■ Work instruction ■
Copy, word for word, each line of the data below from the first through the line containing "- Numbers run", and stop there.

──────── Recorded data

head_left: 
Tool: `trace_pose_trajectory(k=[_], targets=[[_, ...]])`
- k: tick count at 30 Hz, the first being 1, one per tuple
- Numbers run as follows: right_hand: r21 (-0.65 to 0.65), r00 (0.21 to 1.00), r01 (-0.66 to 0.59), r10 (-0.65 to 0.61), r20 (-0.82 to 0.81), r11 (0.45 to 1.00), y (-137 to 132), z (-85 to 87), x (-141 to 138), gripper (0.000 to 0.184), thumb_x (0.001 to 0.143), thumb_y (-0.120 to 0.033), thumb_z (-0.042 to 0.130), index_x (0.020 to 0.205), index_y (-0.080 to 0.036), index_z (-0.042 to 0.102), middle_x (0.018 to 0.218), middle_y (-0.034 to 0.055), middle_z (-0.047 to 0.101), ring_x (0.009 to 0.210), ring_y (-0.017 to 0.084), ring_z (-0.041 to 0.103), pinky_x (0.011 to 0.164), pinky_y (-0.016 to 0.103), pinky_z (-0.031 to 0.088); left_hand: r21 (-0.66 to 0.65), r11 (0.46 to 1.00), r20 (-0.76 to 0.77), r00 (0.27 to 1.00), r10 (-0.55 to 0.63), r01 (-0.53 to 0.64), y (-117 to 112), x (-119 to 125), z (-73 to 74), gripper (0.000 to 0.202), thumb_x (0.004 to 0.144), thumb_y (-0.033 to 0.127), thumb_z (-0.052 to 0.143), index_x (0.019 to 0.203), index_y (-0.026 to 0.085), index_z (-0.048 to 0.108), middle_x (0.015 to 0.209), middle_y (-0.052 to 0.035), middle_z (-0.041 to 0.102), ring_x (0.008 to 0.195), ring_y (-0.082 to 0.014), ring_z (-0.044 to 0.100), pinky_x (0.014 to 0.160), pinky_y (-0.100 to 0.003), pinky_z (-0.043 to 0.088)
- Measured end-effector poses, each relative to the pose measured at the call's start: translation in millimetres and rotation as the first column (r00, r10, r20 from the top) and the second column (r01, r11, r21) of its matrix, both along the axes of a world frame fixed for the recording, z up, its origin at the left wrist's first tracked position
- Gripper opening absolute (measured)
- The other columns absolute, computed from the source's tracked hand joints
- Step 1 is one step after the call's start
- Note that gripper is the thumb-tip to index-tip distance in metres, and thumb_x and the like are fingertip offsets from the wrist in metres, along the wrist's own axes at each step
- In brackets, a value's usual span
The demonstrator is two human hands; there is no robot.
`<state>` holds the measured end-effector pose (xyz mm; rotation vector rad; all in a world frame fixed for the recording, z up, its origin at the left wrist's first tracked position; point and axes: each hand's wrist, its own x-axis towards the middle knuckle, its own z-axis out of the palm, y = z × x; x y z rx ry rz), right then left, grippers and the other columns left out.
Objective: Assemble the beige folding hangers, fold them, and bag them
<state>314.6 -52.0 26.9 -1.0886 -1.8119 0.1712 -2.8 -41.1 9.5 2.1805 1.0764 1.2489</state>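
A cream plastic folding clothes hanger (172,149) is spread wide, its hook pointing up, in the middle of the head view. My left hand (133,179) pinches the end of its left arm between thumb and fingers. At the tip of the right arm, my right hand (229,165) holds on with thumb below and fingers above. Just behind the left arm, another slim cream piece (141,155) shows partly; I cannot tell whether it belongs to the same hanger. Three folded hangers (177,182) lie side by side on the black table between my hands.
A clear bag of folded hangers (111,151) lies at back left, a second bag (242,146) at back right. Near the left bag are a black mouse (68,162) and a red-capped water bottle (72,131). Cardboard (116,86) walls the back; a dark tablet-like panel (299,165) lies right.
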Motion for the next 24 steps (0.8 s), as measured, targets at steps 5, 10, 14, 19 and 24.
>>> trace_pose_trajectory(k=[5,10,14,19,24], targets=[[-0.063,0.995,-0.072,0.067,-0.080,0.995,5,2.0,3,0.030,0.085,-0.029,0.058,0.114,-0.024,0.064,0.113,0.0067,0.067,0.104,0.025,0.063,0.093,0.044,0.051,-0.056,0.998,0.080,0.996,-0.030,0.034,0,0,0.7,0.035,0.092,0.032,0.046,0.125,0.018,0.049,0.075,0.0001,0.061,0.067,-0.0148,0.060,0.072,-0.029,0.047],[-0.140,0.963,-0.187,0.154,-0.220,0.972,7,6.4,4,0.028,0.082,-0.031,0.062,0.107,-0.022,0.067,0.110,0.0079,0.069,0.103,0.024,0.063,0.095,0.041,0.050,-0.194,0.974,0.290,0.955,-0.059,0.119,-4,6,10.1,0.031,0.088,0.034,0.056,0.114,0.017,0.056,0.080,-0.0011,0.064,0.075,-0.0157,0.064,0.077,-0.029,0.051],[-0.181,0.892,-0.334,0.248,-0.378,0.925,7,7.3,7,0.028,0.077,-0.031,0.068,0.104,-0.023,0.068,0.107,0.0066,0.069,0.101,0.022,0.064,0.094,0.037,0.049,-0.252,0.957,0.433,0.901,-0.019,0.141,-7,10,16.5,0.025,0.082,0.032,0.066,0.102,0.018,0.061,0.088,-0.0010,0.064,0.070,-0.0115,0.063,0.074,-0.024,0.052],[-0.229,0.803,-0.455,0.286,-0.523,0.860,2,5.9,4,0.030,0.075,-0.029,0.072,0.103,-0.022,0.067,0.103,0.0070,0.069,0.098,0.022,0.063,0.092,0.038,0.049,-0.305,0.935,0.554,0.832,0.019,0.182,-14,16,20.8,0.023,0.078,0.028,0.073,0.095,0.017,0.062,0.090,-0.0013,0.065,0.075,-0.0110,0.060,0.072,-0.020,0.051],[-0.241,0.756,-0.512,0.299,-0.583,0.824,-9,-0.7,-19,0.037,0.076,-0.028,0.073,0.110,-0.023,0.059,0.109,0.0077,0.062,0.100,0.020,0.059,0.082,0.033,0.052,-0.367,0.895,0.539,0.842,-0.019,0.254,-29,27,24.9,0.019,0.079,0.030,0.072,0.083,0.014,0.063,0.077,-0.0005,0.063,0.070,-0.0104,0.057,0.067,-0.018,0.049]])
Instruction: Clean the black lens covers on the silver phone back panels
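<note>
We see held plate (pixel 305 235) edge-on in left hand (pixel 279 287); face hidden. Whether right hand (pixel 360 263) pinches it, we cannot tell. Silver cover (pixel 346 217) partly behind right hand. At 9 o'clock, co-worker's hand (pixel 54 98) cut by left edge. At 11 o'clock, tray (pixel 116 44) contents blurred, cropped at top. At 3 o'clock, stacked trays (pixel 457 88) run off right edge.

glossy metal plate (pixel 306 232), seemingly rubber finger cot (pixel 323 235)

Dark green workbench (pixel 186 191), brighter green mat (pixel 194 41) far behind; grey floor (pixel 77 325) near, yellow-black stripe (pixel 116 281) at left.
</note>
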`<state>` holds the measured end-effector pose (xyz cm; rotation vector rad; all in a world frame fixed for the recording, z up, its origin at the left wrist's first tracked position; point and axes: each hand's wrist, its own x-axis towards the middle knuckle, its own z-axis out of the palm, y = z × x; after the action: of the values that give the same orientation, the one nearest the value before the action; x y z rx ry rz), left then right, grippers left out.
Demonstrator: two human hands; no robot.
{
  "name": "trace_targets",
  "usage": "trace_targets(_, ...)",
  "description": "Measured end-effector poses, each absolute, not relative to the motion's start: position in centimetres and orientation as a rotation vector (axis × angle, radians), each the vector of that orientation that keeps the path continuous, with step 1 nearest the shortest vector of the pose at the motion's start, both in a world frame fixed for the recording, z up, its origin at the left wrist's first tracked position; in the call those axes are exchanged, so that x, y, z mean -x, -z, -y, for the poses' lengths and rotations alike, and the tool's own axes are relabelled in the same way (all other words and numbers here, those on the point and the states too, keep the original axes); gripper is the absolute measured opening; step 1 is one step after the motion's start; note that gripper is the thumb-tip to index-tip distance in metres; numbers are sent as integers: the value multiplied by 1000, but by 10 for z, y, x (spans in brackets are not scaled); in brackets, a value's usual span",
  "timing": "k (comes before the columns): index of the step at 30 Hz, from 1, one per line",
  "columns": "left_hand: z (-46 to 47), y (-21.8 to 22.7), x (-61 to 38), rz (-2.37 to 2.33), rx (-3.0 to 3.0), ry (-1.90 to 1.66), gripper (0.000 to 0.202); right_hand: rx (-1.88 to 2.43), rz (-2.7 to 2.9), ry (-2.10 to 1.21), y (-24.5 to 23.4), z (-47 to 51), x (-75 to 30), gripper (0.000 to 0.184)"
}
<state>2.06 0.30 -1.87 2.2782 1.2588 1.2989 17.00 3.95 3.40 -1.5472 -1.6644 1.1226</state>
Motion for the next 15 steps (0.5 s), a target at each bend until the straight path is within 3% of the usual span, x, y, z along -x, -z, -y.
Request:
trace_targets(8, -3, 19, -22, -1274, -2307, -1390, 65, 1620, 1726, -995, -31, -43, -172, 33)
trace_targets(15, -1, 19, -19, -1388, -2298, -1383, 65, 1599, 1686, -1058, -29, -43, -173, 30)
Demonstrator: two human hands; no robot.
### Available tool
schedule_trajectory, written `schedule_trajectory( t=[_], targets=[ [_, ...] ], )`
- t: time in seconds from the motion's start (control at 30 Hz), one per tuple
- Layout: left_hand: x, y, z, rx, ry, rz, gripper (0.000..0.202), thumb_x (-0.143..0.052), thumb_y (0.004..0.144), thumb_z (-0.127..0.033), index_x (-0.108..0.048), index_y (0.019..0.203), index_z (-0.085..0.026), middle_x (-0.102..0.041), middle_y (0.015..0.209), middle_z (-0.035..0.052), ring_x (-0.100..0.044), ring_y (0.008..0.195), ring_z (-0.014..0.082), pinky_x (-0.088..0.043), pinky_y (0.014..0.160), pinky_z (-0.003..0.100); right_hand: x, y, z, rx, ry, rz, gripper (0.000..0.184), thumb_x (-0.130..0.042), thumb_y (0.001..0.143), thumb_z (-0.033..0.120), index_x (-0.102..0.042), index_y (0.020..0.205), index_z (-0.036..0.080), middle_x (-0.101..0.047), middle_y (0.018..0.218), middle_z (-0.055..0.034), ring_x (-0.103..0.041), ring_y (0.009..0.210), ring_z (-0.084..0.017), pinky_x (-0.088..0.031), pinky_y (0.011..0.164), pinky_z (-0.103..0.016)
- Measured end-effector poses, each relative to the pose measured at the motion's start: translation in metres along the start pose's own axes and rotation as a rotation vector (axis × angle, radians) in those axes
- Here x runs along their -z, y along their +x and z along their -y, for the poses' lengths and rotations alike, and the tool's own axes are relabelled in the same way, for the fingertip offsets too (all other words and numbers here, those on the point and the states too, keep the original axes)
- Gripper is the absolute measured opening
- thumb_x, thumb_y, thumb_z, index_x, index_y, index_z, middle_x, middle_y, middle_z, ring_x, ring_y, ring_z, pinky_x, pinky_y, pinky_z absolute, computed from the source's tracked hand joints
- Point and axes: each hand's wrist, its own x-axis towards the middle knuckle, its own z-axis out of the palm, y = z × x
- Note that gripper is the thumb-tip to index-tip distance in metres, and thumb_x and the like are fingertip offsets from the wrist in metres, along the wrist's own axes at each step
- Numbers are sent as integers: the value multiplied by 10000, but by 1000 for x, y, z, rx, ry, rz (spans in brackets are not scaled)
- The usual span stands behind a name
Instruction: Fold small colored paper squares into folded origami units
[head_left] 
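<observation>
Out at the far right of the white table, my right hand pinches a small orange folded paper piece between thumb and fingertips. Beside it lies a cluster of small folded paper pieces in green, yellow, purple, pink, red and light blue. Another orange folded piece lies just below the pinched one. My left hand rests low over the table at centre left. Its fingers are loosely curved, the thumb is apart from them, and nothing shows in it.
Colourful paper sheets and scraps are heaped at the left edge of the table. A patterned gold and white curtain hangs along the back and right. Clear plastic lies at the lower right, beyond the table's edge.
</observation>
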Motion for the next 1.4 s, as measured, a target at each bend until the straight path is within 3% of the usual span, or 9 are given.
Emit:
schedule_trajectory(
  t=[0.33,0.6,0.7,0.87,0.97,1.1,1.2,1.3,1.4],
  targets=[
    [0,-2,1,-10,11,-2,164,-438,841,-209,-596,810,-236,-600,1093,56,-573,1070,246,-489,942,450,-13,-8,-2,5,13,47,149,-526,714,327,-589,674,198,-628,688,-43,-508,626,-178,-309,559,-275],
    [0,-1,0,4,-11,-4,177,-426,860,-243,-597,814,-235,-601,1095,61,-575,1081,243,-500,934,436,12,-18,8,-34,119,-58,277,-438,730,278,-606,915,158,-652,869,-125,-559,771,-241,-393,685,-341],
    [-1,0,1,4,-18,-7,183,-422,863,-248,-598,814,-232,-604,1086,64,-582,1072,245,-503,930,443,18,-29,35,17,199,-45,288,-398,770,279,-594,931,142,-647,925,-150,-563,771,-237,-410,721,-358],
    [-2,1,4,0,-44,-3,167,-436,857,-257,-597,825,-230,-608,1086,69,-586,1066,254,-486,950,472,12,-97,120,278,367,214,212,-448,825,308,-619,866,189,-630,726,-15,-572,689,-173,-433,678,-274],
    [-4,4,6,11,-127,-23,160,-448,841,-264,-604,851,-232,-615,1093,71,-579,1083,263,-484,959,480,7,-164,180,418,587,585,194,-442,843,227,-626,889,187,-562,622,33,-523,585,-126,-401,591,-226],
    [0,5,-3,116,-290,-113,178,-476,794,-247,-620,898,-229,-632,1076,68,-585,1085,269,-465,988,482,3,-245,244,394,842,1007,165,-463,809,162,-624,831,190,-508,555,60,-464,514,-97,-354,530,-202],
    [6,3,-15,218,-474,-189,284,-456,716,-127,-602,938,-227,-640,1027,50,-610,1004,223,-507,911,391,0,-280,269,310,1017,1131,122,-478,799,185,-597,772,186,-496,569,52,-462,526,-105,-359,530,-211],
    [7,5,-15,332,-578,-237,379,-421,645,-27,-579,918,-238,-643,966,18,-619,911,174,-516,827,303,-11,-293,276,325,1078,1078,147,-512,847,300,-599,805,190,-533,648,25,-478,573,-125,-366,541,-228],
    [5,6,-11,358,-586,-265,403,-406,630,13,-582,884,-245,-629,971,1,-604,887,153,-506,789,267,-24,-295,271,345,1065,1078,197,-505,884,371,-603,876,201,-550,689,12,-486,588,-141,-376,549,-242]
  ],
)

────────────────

■ Output below ■
head_left: 
Tool: `trace_pose_trajectory(k=[_], targets=[[_, ...]])`
- k: tick count at 30 Hz, the first being 1, one per tuple
- Numbers run as follows: right_hand: r21 (-0.65 to 0.65), r00 (0.21 to 1.00), r01 (-0.66 to 0.59), r10 (-0.65 to 0.61), r20 (-0.82 to 0.81), r11 (0.45 to 1.00), y (-137 to 132), z (-85 to 87), x (-141 to 138), gripper (0.000 to 0.184), thumb_x (0.001 to 0.143), thumb_y (-0.120 to 0.033), thumb_z (-0.042 to 0.130), index_x (0.020 to 0.205), index_y (-0.080 to 0.036), index_z (-0.042 to 0.102), middle_x (0.018 to 0.218), middle_y (-0.034 to 0.055), middle_z (-0.047 to 0.101), ring_x (0.009 to 0.210), ring_y (-0.017 to 0.084), ring_z (-0.041 to 0.103), pinky_x (0.011 to 0.164), pinky_y (-0.016 to 0.103), pinky_z (-0.031 to 0.088); left_hand: r21 (-0.66 to 0.65), r11 (0.46 to 1.00), r20 (-0.76 to 0.77), r00 (0.27 to 1.00), r10 (-0.55 to 0.63), r01 (-0.53 to 0.64), y (-117 to 112), x (-119 to 125), z (-73 to 74), gripper (0.000 to 0.202), thumb_x (0.004 to 0.144), thumb_y (-0.033 to 0.127), thumb_z (-0.052 to 0.143), index_x (0.019 to 0.203), index_y (-0.026 to 0.085), index_z (-0.048 to 0.108), middle_x (0.015 to 0.209), middle_y (-0.052 to 0.035), middle_z (-0.041 to 0.102), ring_x (0.008 to 0.195), ring_y (-0.082 to 0.014), ring_z (-0.044 to 0.100), pinky_x (0.014 to 0.160), pinky_y (-0.100 to 0.003), pinky_z (-0.043 to 0.088)

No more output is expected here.